"Dasar cewek aneh!" Seorang awak kabin senior di ujung ruangan memelototi Andin yang baru saja masuk ke crew room.
"Serem banget sih harus terbang sama Mbak Andin." Seorang pramugara junior bernama Rendi menundukkan kepalanya. Dan cepat-cepat mengosongkan pikirannya. Takut pikirannya terbaca oleh seniornya itu.
"Alah paling juga peramal palsu. Sok-sokan bisa liat setan." Kopilot muda yang Andin tahu adalah seorang homoseksual yang berlindung di balik sikap kasarnya terhadap semua awak kabin yang terbang dengannya, menatapnya dengan sinis.
"Musyrik percaya sama ramalan kaya gitu. Emangnya dia Nabi." FOO yang sedang mem-briefing PIC Andin tentang weather dan rute penerbangan menoleh sebentar ketika melihat Andin sedang melihat ke arahnya.
Andin kini mematung, mendengar semua suara-suara dalam kepalanya. Ya dia bisa mendengar semua pikiran orang-orang yang berada dalam satu ruangan dengannya.
Sejak keluar dari rumah sakit, kemampuannya semakin bertambah.
ia tidak lagi cuma bisa melihat mereka yang tidak kasat mata. Tapi ia juga bisa mendengar pikiran-pikiran orang.
Andin kini juga bisa menerawang nasib seseorang. Meski hasil penerawangannya adalah sesuatu yang acak. Bukan sesuatu yang ingin ia tahu dari orang itu lalu muncul begitu saja. Terkadang apa yang ia ingin lihat di orang itu tidak begitu saja muncul berurutan dalam waktu.
Semua bisa terjadi cepat atau bisa juga terjadi pada esok hari, dua hari atau satu minggu kemudian. Andin belum bisa mengontrol kemampuannya ini.
Sama seperti ia belum bisa mengontrol apa yang harus ia katakan atau apa yang harus ia sembunyikan dari orang yang bertanya padanya.
Sehingga orang-orang yang terbang bersama Andin merasa tidak nyaman berada di dekatnya.
Andin juga tahu, tidak jarang juga yang melaporkannya pada Chief kabin. Mereka yang merasa terganggu dengan kemampuan barunya ini.
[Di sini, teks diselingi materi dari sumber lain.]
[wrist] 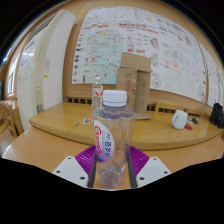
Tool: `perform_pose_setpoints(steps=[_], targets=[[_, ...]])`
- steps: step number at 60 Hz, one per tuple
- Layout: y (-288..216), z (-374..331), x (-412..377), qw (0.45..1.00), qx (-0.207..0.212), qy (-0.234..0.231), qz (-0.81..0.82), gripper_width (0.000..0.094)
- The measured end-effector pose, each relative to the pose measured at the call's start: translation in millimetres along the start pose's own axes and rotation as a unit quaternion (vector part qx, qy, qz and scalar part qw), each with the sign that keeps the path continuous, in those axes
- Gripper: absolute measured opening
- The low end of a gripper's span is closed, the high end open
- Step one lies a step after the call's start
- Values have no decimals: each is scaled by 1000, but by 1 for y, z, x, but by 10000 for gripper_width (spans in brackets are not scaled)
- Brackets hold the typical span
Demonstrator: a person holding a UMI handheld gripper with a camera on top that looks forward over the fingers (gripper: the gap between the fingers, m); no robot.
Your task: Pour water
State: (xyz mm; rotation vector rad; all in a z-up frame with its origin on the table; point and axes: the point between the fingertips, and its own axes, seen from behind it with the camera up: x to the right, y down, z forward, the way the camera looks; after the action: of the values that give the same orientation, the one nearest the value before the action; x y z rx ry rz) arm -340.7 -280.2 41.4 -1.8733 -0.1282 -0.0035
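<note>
one clear water bottle (111,140) upright, grasped between gripper (112,160) fingers, wooden table (160,128) beyond

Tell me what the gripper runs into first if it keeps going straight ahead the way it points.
The water bottle: it already stands between the gripper's fingers, so there is nothing to reach first. Beyond it, roughly in line, a cardboard box stands on the wooden table, though depth is hard to judge.
</note>
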Motion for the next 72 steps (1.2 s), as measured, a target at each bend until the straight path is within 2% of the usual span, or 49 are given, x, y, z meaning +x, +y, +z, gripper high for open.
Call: perform_pose_setpoints(steps=[4, 5, 10, 20, 27, 37, 45, 49, 53, 59, 72], targets=[[-3, 2, -1, 1000, 6, -5, -8, 457], [-4, 2, -2, 1000, 7, -7, -8, 410], [-6, 2, -3, 1000, 13, -15, -6, 319], [-34, -6, -13, 998, 25, -60, 3, 315], [-92, -16, -18, 991, 57, -115, 46, 316], [-208, -17, 3, 949, 105, -214, 207, 316], [-300, -12, 47, 865, 127, -314, 371, 315], [-333, -6, 80, 802, 134, -363, 455, 313], [-353, 10, 119, 732, 138, -388, 543, 316], [-357, 44, 185, 634, 142, -399, 647, 314], [-304, 112, 278, 449, 126, -359, 808, 314]])
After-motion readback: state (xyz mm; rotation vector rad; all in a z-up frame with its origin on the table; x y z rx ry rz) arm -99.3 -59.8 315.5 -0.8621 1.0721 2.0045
Namun Andin tahu atas dasar Profesionalisme dan rasa iba, Chief kabinnya hanya menanggapi laporan itu sebagai berita burung.
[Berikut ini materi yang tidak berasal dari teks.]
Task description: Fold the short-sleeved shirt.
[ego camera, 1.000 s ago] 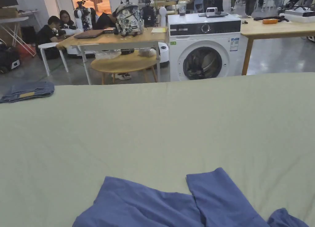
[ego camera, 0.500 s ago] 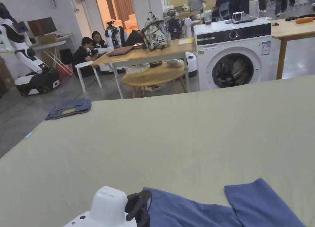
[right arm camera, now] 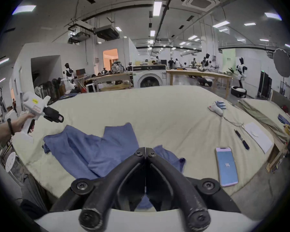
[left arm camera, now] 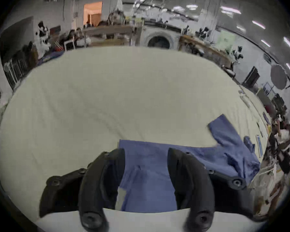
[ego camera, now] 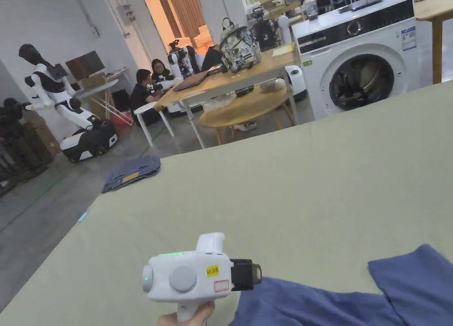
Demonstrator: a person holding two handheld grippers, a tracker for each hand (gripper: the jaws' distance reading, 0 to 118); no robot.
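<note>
1. Your left gripper (left arm camera: 146, 152) has its jaws spread wide with nothing between them; in the left gripper view they sit at the lower centre, over the near edge of the blue shirt (left arm camera: 157, 168).
2. Your right gripper (right arm camera: 145, 150) has its jaws pressed together tip to tip at the lower centre of the right gripper view. No cloth shows pinched between the tips, though the shirt (right arm camera: 97, 152) lies just behind them.
3. In the head view your left gripper (ego camera: 254, 274) sits at the bottom centre, held by your hand (ego camera: 188, 316), its black nose pointing right, just above the shirt's left edge (ego camera: 309, 307).
4. In the right gripper view the same left gripper (right arm camera: 59, 118) hangs at the left of the frame, above the shirt's left corner and not touching it.
5. The shirt lies rumpled, unfolded, on the pale green sheet (right arm camera: 157, 111), at the near edge, one sleeve pointing up toward the frame's middle.
6. At the right of the right gripper view a phone (right arm camera: 226, 167), a pen (right arm camera: 241, 139) and a sheet of paper (right arm camera: 258, 136) rest on the cover, well apart from the shirt.
7. Beyond the sheet's far edge stands a washing machine (ego camera: 362, 52), upper right in the head view.
</note>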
Wanita cantik berusia empat puluhan itu selalu menepis laporan tentang kemampuan supranatural Andin dengan ringan. "Yah selama itu tidak menganggu operasional di pesawat, Saya tidak bisa memberi sanksi sama Andin. Coba abaikan saja, selama itu tidak menganggu keselamatan di pesawat atau mendapat komplain dari penumpang."
Begitu Chief Kabin Andin selalu beralasan kepada semua pelapor.
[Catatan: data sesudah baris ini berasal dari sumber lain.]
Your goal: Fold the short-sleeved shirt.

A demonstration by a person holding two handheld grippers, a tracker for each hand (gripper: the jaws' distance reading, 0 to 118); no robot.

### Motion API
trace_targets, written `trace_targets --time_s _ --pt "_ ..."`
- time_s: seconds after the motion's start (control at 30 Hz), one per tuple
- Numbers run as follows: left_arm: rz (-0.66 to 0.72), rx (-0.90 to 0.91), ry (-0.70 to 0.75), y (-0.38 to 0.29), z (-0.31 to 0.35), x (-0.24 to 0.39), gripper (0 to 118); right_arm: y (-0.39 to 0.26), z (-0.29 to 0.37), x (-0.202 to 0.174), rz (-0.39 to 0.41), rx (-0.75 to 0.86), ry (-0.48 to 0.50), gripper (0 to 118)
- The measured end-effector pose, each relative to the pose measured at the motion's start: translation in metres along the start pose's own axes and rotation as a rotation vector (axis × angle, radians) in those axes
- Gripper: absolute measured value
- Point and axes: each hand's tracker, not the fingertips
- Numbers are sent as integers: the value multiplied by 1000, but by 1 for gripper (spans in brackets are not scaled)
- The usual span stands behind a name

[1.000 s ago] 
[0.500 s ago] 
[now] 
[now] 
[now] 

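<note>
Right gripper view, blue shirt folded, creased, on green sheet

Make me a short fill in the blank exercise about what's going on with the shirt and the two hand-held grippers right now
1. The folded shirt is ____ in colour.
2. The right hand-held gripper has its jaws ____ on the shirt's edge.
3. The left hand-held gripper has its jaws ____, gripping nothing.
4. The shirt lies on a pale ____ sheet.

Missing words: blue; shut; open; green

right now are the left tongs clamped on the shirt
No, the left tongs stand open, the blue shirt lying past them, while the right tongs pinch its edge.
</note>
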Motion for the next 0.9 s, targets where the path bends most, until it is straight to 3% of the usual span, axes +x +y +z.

Sebenarnya Andin tidak lagi peduli pada pikiran-pikiran orang lain yang mencacinya. Selama itu tidak dikatakan di depannya. Ia akan menganggap itu semua hanya ketakutan mereka pada sesuatu yang di luar nalar.
Ia sudah begitu bingung dengan "mereka yang tidak terlihat" yang kerap mendatanginya, menganggunya dan mengajaknya berkomunikasi.
Walau sebagian besar biasanya selalu ia acuhkan. Ia sudah banyak belajar untuk tidak menanggapi mereka.
Karena ia tahu orang akan menganggapnya gila, aneh dan berbahaya jika ia terus menanggapi makhluk yang tidak bisa dilihat orang lain.
"Saya harap di penerbangan ini nggak ada yang ngaku-ngaku sebagai peramal Millenial ya. Mari kita kerjakan semua sebagai seorang yang profesional dan normal."
Andin tahu kata-kata bernada sinis dari Pursernya itu ditujukan padanya. Ia membaca itu di kepala Mbak Diah, yang menjabat juga sebagai salah satu asisten Chief di maskapainya.
Tatapan Mbak Diah yang kurang suka padanya, membuat Andin merasa menjadi seorang pendosa. Sama juga dengan rekan-rekannya yang sedang menatapnya seperti orang yang disisihkan.
Andin hanya mengangguk samar. Berusaha mengacuhkan pikiran-pikiran picik yang sedang menghujamnya dengan berbagai tatapan.
"Okey setelah berdoa. Segera kita ke pesawat." kata-kata Asisten Chief itu menutup pre-flight briefing mereka malam itu.
***
Brak...
Andin sedang melakukan one minute silent review, ketika secara aneh kunci sebuah drawer terbuka dan membuat sekaleng minuman soda jatuh di bawah kakinya.